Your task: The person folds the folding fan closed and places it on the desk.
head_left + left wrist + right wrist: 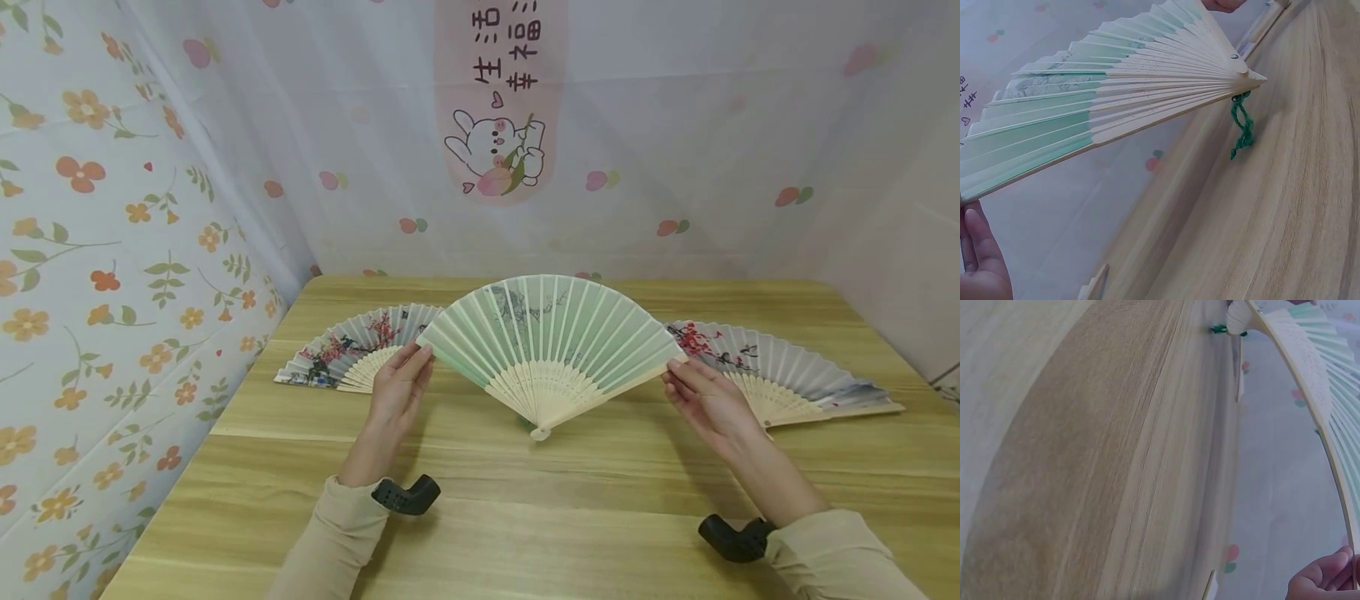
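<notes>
A pale green folding fan (pixel 547 333) is spread wide above the table, its pivot end pointing toward me. My left hand (pixel 401 392) pinches its left outer edge between thumb and fingers. At the opposite outer edge, my right hand (pixel 712 404) pinches the tip of the end rib. Light, pierced ribs fan out from the pivot, and a faint grey drawing marks the green cloth. In the left wrist view a green cord (pixel 1242 125) hangs from the pivot. The right wrist view shows the right fingers (pixel 1325 575) on the rib's end.
Behind on the left, a spread fan with red blossoms (pixel 360 346) lies on the wooden table (pixel 525 517). Another blossom-patterned fan (pixel 787 375) lies spread at the right, partly behind my right hand. Flowered cloth (pixel 97 250) hangs at the left, and a printed curtain (pixel 675 125) behind.
</notes>
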A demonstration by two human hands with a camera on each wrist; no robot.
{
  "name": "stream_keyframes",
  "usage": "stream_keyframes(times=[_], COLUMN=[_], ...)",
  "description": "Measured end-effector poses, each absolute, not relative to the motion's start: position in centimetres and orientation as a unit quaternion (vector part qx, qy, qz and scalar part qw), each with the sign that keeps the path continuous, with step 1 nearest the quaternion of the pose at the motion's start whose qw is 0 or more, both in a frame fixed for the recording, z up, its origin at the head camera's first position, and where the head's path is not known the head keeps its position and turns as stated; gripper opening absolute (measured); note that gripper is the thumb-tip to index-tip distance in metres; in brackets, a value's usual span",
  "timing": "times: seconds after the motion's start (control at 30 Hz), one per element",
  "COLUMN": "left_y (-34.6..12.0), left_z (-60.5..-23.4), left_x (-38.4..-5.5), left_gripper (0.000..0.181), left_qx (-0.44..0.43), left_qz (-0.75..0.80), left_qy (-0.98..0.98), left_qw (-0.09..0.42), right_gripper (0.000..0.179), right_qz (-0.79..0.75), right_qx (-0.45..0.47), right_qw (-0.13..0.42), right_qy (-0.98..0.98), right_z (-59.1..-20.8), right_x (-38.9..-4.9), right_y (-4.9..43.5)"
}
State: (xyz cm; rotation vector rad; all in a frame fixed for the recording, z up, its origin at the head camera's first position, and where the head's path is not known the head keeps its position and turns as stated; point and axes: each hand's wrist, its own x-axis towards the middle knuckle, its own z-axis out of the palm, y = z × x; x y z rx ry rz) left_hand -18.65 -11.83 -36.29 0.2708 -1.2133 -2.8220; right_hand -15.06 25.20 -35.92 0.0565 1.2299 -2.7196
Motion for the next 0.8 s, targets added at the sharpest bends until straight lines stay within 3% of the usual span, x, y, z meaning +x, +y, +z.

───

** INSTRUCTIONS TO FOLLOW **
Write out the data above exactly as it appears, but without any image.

** RESULT OF THIS EXERCISE **
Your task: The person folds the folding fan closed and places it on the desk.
head_left + left wrist + right wrist: 
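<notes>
A pale green folding fan (pixel 547 333) is spread wide above the table, its pivot end pointing toward me. My left hand (pixel 401 392) pinches its left outer edge between thumb and fingers. At the opposite outer edge, my right hand (pixel 712 404) pinches the tip of the end rib. Light, pierced ribs fan out from the pivot, and a faint grey drawing marks the green cloth. In the left wrist view a green cord (pixel 1242 125) hangs from the pivot. The right wrist view shows the right fingers (pixel 1325 575) on the rib's end.
Behind on the left, a spread fan with red blossoms (pixel 360 346) lies on the wooden table (pixel 525 517). Another blossom-patterned fan (pixel 787 375) lies spread at the right, partly behind my right hand. Flowered cloth (pixel 97 250) hangs at the left, and a printed curtain (pixel 675 125) behind.
</notes>
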A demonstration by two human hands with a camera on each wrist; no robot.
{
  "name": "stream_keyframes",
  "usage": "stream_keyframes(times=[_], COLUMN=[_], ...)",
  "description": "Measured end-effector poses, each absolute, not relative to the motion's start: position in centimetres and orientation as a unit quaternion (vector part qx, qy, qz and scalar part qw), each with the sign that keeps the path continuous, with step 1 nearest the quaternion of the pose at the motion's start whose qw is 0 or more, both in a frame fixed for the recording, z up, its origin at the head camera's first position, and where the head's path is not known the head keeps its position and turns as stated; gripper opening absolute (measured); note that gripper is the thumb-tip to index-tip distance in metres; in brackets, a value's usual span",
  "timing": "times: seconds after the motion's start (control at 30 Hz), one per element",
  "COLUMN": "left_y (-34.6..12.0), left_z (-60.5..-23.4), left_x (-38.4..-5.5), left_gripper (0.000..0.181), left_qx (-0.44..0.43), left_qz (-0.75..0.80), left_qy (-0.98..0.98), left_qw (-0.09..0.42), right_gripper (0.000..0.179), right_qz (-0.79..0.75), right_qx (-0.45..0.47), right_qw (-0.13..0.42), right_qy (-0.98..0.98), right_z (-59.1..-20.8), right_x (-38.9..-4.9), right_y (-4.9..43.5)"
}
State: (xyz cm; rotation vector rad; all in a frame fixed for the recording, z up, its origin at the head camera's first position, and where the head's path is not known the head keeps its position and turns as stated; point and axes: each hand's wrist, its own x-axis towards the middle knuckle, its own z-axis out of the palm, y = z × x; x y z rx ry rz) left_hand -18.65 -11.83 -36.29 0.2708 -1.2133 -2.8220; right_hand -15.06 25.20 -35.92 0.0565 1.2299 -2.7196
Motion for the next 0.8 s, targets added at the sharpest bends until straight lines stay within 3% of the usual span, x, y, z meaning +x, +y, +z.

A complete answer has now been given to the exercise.